THE TASK:
Reproduce the entries exactly, but keep the pictures out of the copy.

Excerpts from a dataset:
:::
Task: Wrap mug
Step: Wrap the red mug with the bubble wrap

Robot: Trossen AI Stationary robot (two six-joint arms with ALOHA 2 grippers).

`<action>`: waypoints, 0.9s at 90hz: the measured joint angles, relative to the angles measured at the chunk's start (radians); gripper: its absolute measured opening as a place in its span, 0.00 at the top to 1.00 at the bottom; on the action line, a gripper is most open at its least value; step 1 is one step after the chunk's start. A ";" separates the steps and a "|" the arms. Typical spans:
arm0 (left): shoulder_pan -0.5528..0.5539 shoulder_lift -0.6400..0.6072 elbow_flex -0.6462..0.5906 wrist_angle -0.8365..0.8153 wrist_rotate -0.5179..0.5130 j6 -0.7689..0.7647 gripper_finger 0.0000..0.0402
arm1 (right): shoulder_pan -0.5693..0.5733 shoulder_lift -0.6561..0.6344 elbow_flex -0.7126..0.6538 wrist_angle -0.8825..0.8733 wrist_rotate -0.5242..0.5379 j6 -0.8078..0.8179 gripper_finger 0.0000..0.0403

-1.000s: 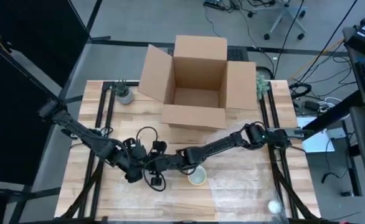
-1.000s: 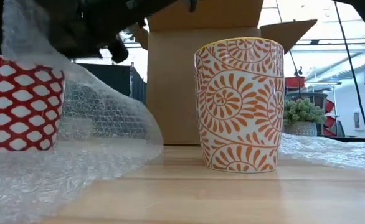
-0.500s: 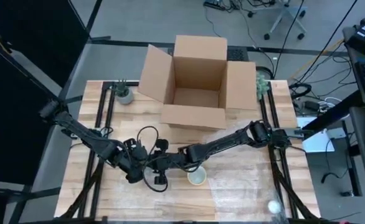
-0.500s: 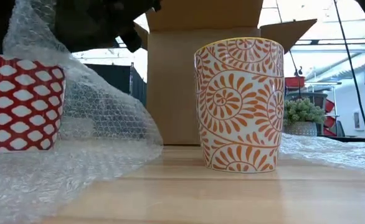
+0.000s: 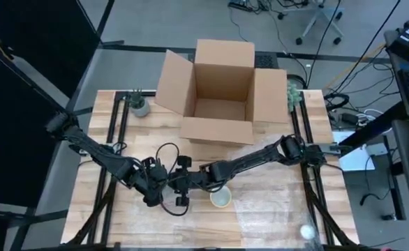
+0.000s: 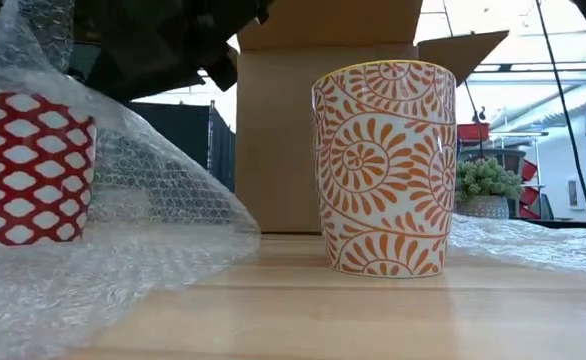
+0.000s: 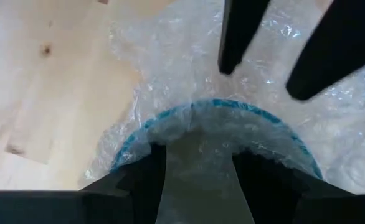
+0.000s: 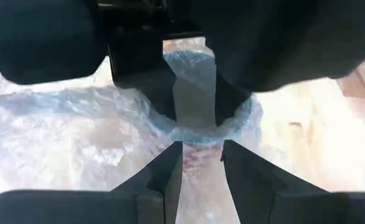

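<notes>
Bubble wrap (image 5: pixel 190 209), clear and crinkled, is covering much of the tabletop's (image 5: pixel 100 132) near half in the high view, where both arms are meeting over it left of centre near the front edge. The left gripper (image 5: pixel 157 189) and right gripper (image 5: pixel 182 183) are crowding together there, hiding the mug beneath them. An orange-patterned cup (image 5: pixel 220 199) is standing just beside them to the right, and an open cardboard box (image 5: pixel 218 94) is sitting at the far edge, with a small potted plant (image 5: pixel 140 106) near the far left corner.

From the low view, the red-and-white mug (image 6: pixel 28 165) is standing upright on the wrap at the left, with a sheet of bubble wrap (image 6: pixel 153 190) rising over its rim and draping down its far side. The orange cup (image 6: pixel 385 168) is standing bare on the wood, well apart.

Through the left wrist view, the fingers (image 7: pixel 145 180) are standing apart, straddling the mug's blue rim (image 7: pixel 232 109) with film lying over it; two dark fingers of the other arm (image 7: pixel 238 31) are hanging beyond.

In the right wrist view, its fingers (image 8: pixel 167 171) are likewise parted around the rim (image 8: pixel 195 134) (whether either is actually pinching film cannot be told).

The mug is probably ceramic: stiff, weighty, breakable, and slippery under plastic. The wrap is light and limp, best pinched at an edge while the mug is steadied by its wall.
</notes>
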 joint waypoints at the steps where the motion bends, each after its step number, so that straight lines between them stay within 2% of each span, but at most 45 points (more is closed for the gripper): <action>1: 0.000 0.000 0.000 0.001 0.000 0.001 0.55 | 0.000 -0.004 0.000 -0.008 0.000 0.000 0.75; 26: 0.000 0.001 -0.001 0.002 0.004 0.006 0.55 | 0.038 -0.096 0.001 -0.159 -0.025 0.029 0.75; 35: 0.000 0.001 -0.002 0.002 0.005 0.006 0.55 | 0.074 -0.104 0.002 -0.129 -0.082 0.031 0.75; 51: 0.000 0.002 -0.002 0.002 0.005 0.006 0.55 | 0.121 -0.066 0.002 -0.025 -0.071 0.019 0.75; 68: 0.000 0.002 -0.002 0.002 0.005 0.013 0.55 | 0.102 -0.023 0.002 0.114 -0.069 -0.007 0.75; 81: 0.000 0.002 -0.002 0.002 0.007 0.023 0.55 | 0.070 0.024 0.001 0.126 -0.068 -0.006 0.75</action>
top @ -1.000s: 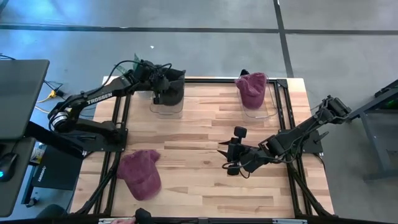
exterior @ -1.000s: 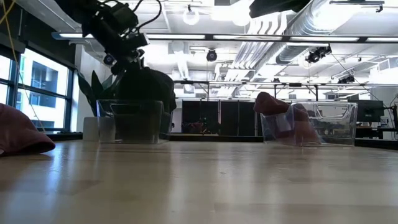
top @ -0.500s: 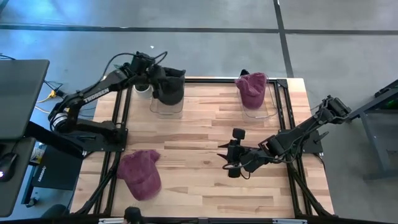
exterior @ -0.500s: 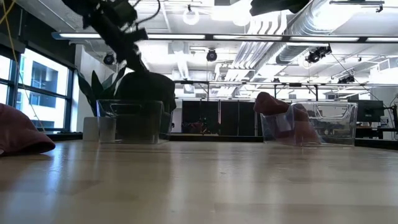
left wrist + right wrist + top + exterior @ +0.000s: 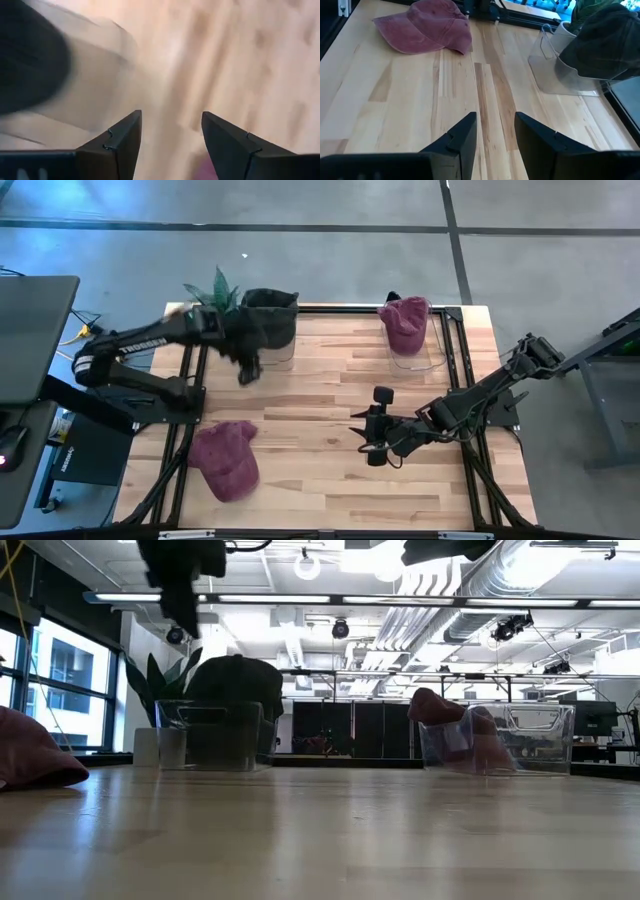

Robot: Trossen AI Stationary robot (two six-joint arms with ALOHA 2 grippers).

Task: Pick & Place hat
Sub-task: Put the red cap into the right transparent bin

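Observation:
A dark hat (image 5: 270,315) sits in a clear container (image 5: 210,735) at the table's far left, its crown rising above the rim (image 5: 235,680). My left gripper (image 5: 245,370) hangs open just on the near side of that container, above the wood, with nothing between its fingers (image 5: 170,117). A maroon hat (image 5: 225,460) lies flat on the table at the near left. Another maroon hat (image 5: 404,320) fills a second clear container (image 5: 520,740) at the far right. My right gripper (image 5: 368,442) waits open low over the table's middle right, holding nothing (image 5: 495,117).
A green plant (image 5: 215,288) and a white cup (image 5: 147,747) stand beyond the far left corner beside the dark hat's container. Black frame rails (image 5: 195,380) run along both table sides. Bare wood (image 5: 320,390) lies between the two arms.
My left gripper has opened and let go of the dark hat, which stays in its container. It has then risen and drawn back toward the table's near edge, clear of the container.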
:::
WRITTEN RESPONSE:
Task: Wrap mug
Step: Wrap the red mug with the bubble wrap

Robot: Trossen AI Stationary robot (two six-joint arms with ALOHA 2 grippers).

`<action>`: waypoints, 0.9s at 90hz: the measured joint angles, relative to the angles measured at the chunk's start (radians); gripper: its absolute measured opening as a place in its span, 0.00 at the top to 1.00 at the bottom; on the action line, a gripper is most open at its least value; step 1 is one step after the chunk's start. A ";" separates the steps and a "|" the arms. Typical spans:
arm0 (left): shoulder_pan -0.5528..0.5539 shoulder_lift -0.6400..0.6072 elbow_flex -0.6462..0.5906 wrist_angle -0.8365..0.8153 wrist_rotate -0.5179..0.5130 j6 -0.7689..0.7647 gripper_finger 0.0000..0.0402
arm1 (right): shoulder_pan -0.5693..0.5733 shoulder_lift -0.6561..0.6344 elbow_flex -0.7126..0.6538 wrist_angle -0.8825..0.8733 wrist_rotate -0.5242..0.5379 j6 -0.8078..0.8179 gripper_finger 0.0000..0.0403

-1.000s: 
-1.000s: 
-0.500s: 
-0.500s: 
+0.000s: 
+0.000s: 
+0.000s: 
+0.000s: 

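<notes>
Bubble wrap (image 5: pixel 190 209), clear and crinkled, is covering much of the tabletop's (image 5: pixel 100 132) near half in the high view, where both arms are meeting over it left of centre near the front edge. The left gripper (image 5: pixel 157 189) and right gripper (image 5: pixel 182 183) are crowding together there, hiding the mug beneath them. An orange-patterned cup (image 5: pixel 220 199) is standing just beside them to the right, and an open cardboard box (image 5: pixel 218 94) is sitting at the far edge, with a small potted plant (image 5: pixel 140 106) near the far left corner.

From the low view, the red-and-white mug (image 6: pixel 28 165) is standing upright on the wrap at the left, with a sheet of bubble wrap (image 6: pixel 153 190) rising over its rim and draping down its far side. The orange cup (image 6: pixel 385 168) is standing bare on the wood, well apart.

Through the left wrist view, the fingers (image 7: pixel 145 180) are standing apart, straddling the mug's blue rim (image 7: pixel 232 109) with film lying over it; two dark fingers of the other arm (image 7: pixel 238 31) are hanging beyond.

In the right wrist view, its fingers (image 8: pixel 167 171) are likewise parted around the rim (image 8: pixel 195 134) (whether either is actually pinching film cannot be told).

The mug is probably ceramic: stiff, weighty, breakable, and slippery under plastic. The wrap is light and limp, best pinched at an edge while the mug is steadied by its wall.
</notes>
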 joint waypoints at the steps where the motion bends, each after its step number, so that straight lines between them stay within 2% of each span, but at most 45 points (more is closed for the gripper): <action>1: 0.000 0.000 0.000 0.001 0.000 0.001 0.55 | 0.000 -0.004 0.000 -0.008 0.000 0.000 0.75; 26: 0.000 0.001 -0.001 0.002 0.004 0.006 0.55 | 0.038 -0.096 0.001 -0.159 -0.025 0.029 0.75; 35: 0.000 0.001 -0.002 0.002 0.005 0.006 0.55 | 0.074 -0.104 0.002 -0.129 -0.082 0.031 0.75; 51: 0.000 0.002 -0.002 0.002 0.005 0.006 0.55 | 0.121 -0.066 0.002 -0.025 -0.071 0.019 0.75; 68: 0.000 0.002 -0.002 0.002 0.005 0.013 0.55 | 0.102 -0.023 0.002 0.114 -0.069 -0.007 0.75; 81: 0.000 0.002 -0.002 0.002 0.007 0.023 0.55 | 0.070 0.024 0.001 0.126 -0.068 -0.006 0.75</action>
top @ -1.000s: 
exterior @ -1.000s: 
top @ -0.500s: 
exterior @ -0.500s: 
left wrist + right wrist + top + exterior @ +0.000s: 

Robot: Trossen AI Stationary robot (two six-joint arms with ALOHA 2 grippers).

Task: Pick & Place hat
Sub-task: Put the red cap into the right transparent bin

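Observation:
A dark hat (image 5: 270,315) sits in a clear container (image 5: 210,735) at the table's far left, its crown rising above the rim (image 5: 235,680). My left gripper (image 5: 245,370) hangs open just on the near side of that container, above the wood, with nothing between its fingers (image 5: 170,117). A maroon hat (image 5: 225,460) lies flat on the table at the near left. Another maroon hat (image 5: 404,320) fills a second clear container (image 5: 520,740) at the far right. My right gripper (image 5: 368,442) waits open low over the table's middle right, holding nothing (image 5: 495,117).
A green plant (image 5: 215,288) and a white cup (image 5: 147,747) stand beyond the far left corner beside the dark hat's container. Black frame rails (image 5: 195,380) run along both table sides. Bare wood (image 5: 320,390) lies between the two arms.
My left gripper has opened and let go of the dark hat, which stays in its container. It has then risen and drawn back toward the table's near edge, clear of the container.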

No part of the exercise remains unanswered.